Despite disapproval from a large number of Queensites, members of the City Council overwhelmingly voted 38-12 last week to rename the Queensboro Bridge the Ed Koch-Queensboro Bridge after the city’s 105th mayor.
The name change was done through a local law proposed by Mayor Michael Bloomberg at a Dec. 8 birthday party for Koch at Gracie Mansion. Koch turned 86 Dec. 12. Bloomberg suggested the name change to honor Koch’s work in rehabilitating the bridge during his tenure as mayor, when he created the Bureau of Bridges in the city Department of Transportation.
“He literally saved this bridge and began the process of reinvesting in then-crumbling bridges across the city,” Bloomberg said in a statement.
The decision has not been popular in Queens, which the bridge connects to Manhattan via Queens Plaza in Long Island City and 59th Street in Manhattan, where it is known - not surprisingly - as the 59th Street Bridge. A Quinnipiac University poll released March 18 revealed 70 percent of Queens residents opposed renaming the bridge as did 64 percent of residents on the other side of the East River.
City Councilman Peter Vallone Jr. (D-Astoria) protested the name change in February, saying that while Koch was deserving of the honor, the current name was linked to the borough’s culture.
“The city would not rename the Brooklyn Bridge and the Queensboro Bridge should be treated equally,” Vallone said in a statement.
Nevertheless, most of the city’s 15 Council members with districts in Queens voted for the change. Those who voted against it included Vallone, Leroy Comrie (D-St. Albans), Dan Halloran (R-Whitestone) and Jimmy Van Bramer (D-Sunnyside), whose district includes the bridge area.
“I greatly admire Mayor Koch, and I believe he deserves tribute. But leave my borough’s bridge alone,” Halloran said in a statement.
Halloran also objected to the money that would be spent to change the signs. Bloomberg said earlier it would come out of the privately financed Mayor’s Fund to Advance New York City.
But Councilman Daniel Dromm (D-Jackson Heights) spoke in favor of the change, saying he made the decision after hearing the testimony of former Borough President Claire Schulman and Robert Tierney, chairman of the city Landmarks Preservation Commission, who supported the renaming. Dromm said Tierney claimed the new name would enhance the bridge’s history.

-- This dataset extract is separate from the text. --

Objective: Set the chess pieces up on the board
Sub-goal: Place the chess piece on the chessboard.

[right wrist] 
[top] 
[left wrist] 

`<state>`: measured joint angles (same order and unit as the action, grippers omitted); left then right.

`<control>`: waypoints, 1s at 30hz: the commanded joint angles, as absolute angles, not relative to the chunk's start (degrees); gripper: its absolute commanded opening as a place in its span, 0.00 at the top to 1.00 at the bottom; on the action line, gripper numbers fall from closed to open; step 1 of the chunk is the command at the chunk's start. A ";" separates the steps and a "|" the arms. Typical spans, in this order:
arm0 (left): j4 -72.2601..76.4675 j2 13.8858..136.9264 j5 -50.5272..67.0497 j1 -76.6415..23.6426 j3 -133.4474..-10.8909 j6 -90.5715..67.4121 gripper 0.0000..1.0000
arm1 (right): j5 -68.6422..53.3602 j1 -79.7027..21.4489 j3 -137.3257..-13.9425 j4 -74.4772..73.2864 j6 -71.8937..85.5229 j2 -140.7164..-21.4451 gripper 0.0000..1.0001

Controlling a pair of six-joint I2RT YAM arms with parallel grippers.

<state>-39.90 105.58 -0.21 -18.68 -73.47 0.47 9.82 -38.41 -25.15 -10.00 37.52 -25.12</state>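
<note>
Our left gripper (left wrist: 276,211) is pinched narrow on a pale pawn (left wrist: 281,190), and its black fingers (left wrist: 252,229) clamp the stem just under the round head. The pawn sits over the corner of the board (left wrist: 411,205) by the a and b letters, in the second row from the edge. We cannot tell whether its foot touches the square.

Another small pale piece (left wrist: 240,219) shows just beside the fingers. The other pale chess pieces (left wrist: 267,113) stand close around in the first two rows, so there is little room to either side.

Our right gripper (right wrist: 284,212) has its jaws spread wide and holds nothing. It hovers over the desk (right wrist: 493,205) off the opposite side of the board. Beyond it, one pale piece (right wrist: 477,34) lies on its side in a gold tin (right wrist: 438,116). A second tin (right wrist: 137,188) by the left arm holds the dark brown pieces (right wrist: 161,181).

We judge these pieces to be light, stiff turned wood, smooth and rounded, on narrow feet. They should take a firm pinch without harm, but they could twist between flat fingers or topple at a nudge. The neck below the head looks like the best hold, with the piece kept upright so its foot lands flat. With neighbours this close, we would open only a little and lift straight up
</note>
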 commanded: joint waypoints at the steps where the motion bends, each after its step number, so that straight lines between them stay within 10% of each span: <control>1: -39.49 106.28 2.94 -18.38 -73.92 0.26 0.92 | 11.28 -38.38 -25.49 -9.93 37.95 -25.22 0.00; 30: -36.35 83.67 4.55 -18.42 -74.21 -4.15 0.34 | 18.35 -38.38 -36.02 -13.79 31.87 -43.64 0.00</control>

“After much soul-searching and recognizing that the bridge is also already known colloquially as the 59th Street Bridge, I have decided to vote in favor of the compromise name of ‘Ed Koch-Queensboro Bridge,’ which protects the bridge’s legacy and also recognizes Koch’s contributions to our great borough and city,” Dromm said in a statement.
David Barna, spokesman for the National Park Service, said changing the name would not affect the bridge’s place on the National Register of Historic Places.